++++ Input material
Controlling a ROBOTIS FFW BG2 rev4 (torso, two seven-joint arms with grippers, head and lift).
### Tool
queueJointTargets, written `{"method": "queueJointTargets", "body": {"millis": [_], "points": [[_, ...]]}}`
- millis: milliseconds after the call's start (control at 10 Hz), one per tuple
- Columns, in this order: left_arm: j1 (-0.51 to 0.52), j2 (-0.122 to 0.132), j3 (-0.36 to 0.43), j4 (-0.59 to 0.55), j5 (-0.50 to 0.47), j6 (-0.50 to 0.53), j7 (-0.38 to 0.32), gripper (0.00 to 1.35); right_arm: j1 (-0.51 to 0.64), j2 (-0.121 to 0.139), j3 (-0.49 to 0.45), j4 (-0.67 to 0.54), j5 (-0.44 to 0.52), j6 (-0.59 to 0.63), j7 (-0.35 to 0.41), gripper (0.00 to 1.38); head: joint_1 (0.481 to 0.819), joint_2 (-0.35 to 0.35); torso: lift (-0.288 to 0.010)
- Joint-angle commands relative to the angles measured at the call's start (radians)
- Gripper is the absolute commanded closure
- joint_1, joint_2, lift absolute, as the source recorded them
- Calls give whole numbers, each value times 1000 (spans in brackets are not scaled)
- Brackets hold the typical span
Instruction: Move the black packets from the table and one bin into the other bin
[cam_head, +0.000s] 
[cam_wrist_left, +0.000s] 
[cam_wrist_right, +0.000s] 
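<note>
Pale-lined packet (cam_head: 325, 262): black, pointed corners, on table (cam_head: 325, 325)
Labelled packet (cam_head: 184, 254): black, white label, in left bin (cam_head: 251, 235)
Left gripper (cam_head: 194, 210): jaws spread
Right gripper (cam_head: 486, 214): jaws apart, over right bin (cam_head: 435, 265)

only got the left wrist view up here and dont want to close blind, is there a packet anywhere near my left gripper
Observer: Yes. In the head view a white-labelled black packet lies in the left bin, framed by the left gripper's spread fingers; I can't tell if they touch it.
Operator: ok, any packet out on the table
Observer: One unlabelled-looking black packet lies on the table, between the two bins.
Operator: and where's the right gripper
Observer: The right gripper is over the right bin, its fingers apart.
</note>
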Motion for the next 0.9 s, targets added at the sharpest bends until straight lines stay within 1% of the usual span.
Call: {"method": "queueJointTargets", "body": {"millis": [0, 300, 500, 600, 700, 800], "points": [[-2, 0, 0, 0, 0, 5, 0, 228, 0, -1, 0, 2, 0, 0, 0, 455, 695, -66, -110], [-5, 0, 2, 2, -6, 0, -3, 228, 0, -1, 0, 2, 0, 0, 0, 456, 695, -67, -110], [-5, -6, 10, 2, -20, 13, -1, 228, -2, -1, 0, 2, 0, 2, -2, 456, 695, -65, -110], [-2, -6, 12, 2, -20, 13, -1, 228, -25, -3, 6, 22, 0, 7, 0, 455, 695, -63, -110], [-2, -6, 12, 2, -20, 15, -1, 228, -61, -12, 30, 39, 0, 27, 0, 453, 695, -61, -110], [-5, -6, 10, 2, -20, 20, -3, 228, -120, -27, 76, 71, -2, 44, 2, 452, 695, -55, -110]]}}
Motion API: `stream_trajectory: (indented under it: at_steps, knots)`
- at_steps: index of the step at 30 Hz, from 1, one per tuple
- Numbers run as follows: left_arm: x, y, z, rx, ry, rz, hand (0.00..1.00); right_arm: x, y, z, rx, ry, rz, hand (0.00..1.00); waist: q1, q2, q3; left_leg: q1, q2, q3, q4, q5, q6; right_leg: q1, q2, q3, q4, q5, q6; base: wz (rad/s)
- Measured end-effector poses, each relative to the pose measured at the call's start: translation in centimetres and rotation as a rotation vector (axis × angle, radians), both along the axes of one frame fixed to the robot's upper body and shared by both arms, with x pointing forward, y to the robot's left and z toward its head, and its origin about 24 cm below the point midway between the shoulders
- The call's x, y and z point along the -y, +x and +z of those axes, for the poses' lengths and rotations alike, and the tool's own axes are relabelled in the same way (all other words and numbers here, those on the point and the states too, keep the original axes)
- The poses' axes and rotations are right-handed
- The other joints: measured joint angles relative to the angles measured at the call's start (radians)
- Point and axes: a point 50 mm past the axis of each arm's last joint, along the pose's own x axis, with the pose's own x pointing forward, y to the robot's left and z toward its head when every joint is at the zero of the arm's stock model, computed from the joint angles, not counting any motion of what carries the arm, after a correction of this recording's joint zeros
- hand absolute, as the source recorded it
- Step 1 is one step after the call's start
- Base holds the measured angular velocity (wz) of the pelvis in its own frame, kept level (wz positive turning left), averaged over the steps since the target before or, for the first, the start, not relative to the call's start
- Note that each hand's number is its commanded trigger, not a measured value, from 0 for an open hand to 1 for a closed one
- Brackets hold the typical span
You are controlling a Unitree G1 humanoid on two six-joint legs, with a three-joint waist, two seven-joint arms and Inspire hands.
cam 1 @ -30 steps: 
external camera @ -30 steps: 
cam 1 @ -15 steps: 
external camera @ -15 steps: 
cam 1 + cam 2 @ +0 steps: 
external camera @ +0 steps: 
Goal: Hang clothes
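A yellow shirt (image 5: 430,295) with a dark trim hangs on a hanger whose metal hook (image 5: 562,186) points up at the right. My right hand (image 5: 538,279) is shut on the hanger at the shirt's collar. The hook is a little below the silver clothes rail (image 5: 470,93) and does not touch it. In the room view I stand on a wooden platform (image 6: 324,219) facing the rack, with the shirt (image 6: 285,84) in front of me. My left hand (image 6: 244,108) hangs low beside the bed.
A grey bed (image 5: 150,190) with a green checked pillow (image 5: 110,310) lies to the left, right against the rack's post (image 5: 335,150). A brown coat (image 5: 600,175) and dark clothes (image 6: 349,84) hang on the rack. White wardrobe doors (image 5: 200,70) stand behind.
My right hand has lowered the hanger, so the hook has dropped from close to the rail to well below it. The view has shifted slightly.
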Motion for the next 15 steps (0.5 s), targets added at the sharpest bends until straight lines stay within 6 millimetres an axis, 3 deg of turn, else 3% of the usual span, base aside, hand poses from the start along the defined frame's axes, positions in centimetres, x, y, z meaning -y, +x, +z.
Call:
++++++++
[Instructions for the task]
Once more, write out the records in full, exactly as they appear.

[Written solution]
Controlling a ROBOTIS FFW BG2 rev4 (torso, two seven-joint arms with grippers, head and lift).
### Tool
queueJointTargets, written `{"method": "queueJointTargets", "body": {"millis": [_], "points": [[_, ...]]}}`
- millis: milliseconds after the call's start (control at 10 Hz), one per tuple
- Columns, in this order: left_arm: j1 (-0.51 to 0.52), j2 (-0.122 to 0.132), j3 (-0.36 to 0.43), j4 (-0.59 to 0.55), j5 (-0.50 to 0.47), j6 (-0.50 to 0.53), j7 (-0.38 to 0.32), gripper (0.00 to 1.35); right_arm: j1 (-0.51 to 0.64), j2 (-0.121 to 0.139), j3 (-0.49 to 0.45), j4 (-0.67 to 0.54), j5 (-0.44 to 0.52), j6 (-0.59 to 0.63), j7 (-0.35 to 0.41), gripper (0.00 to 1.38); head: joint_1 (0.481 to 0.819), joint_2 (-0.35 to 0.35); torso: lift (-0.288 to 0.010)
- Joint-angle commands relative to the angles measured at the call's start (radians)
- Gripper is the absolute commanded closure
- joint_1, joint_2, lift absolute, as the source recorded them
- Calls give whole numbers, each value times 1000 (spans in brackets are not scaled)
- Brackets hold the typical span
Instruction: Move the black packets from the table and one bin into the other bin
[cam_head, +0.000s] 
[cam_wrist_left, +0.000s] 
[cam_wrist_right, +0.000s] 
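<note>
Pale-lined packet (cam_head: 325, 262): black, pointed corners, on table (cam_head: 325, 325)
Labelled packet (cam_head: 184, 254): black, white label, in left bin (cam_head: 251, 235)
Left gripper (cam_head: 194, 210): jaws spread
Right gripper (cam_head: 486, 214): jaws apart, over right bin (cam_head: 435, 265)

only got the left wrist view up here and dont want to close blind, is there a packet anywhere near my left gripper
Observer: Yes. In the head view a white-labelled black packet lies in the left bin, framed by the left gripper's spread fingers; I can't tell if they touch it.
Operator: ok, any packet out on the table
Observer: One unlabelled-looking black packet lies on the table, between the two bins.
Operator: and where's the right gripper
Observer: The right gripper is over the right bin, its fingers apart.
</note>
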Motion for the next 0.9 s, targets added at the sharpest bends until straight lines stay within 1% of the usual span.
Call: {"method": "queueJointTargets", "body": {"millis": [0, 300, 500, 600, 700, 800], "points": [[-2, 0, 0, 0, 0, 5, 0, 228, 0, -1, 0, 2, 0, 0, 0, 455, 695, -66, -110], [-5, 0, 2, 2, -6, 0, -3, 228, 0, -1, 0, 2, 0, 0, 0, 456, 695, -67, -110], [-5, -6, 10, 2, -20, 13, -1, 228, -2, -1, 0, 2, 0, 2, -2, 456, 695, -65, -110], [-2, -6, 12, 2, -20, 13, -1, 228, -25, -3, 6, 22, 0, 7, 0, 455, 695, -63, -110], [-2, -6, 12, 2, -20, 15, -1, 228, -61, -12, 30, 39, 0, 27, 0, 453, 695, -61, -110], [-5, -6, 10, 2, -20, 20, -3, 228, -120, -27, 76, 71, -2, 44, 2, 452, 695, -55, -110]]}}
Motion API: `stream_trajectory: (indented under it: at_steps, knots)`
- at_steps: index of the step at 30 Hz, from 1, one per tuple
- Numbers run as follows: left_arm: x, y, z, rx, ry, rz, hand (0.00..1.00); right_arm: x, y, z, rx, ry, rz, hand (0.00..1.00); waist: q1, q2, q3; left_leg: q1, q2, q3, q4, q5, q6; right_leg: q1, q2, q3, q4, q5, q6; base: wz (rad/s)
- Measured end-effector poses, each relative to the pose measured at the call's start: translation in centimetres and rotation as a rotation vector (axis × angle, radians), both along the axes of one frame fixed to the robot's upper body and shared by both arms, with x pointing forward, y to the robot's left and z toward its head, and its origin about 24 cm below the point midway between the shoulders
- The call's x, y and z point along the -y, +x and +z of those axes, for the poses' lengths and rotations alike, and the tool's own axes are relabelled in the same way (all other words and numbers here, those on the point and the states too, keep the original axes)
- The poses' axes and rotations are right-handed
- The other joints: measured joint angles relative to the angles measured at the call's start (radians)
- Point and axes: a point 50 mm past the axis of each arm's last joint, along the pose's own x axis, with the pose's own x pointing forward, y to the robot's left and z toward its head when every joint is at the zero of the arm's stock model, computed from the joint angles, not counting any motion of what carries the arm, after a correction of this recording's joint zeros
- hand absolute, as the source recorded it
- Step 1 is one step after the call's start
- Base holds the measured angular velocity (wz) of the pelvis in its own frame, kept level (wz positive turning left), averaged over the steps since the target before or, for the first, the start, not relative to the call's start
- Note that each hand's number is its commanded trigger, not a measured value, from 0 for an open hand to 1 for a closed one
- Brackets hold the typical span
You are controlling a Unitree G1 humanoid on two six-joint legs, with a three-joint waist, two seven-joint arms and Inspire hands.
cam 1 @ -30 steps: 
external camera @ -30 steps: 
cam 1 @ -15 steps: 
external camera @ -15 steps: 
cam 1 + cam 2 @ +0 steps: 
external camera @ +0 steps: 
Goal: Hang clothes
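A yellow shirt (image 5: 430,295) with a dark trim hangs on a hanger whose metal hook (image 5: 562,186) points up at the right. My right hand (image 5: 538,279) is shut on the hanger at the shirt's collar. The hook is a little below the silver clothes rail (image 5: 470,93) and does not touch it. In the room view I stand on a wooden platform (image 6: 324,219) facing the rack, with the shirt (image 6: 285,84) in front of me. My left hand (image 6: 244,108) hangs low beside the bed.
A grey bed (image 5: 150,190) with a green checked pillow (image 5: 110,310) lies to the left, right against the rack's post (image 5: 335,150). A brown coat (image 5: 600,175) and dark clothes (image 6: 349,84) hang on the rack. White wardrobe doors (image 5: 200,70) stand behind.
My right hand has lowered the hanger, so the hook has dropped from close to the rail to well below it. The view has shifted slightly.
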Motion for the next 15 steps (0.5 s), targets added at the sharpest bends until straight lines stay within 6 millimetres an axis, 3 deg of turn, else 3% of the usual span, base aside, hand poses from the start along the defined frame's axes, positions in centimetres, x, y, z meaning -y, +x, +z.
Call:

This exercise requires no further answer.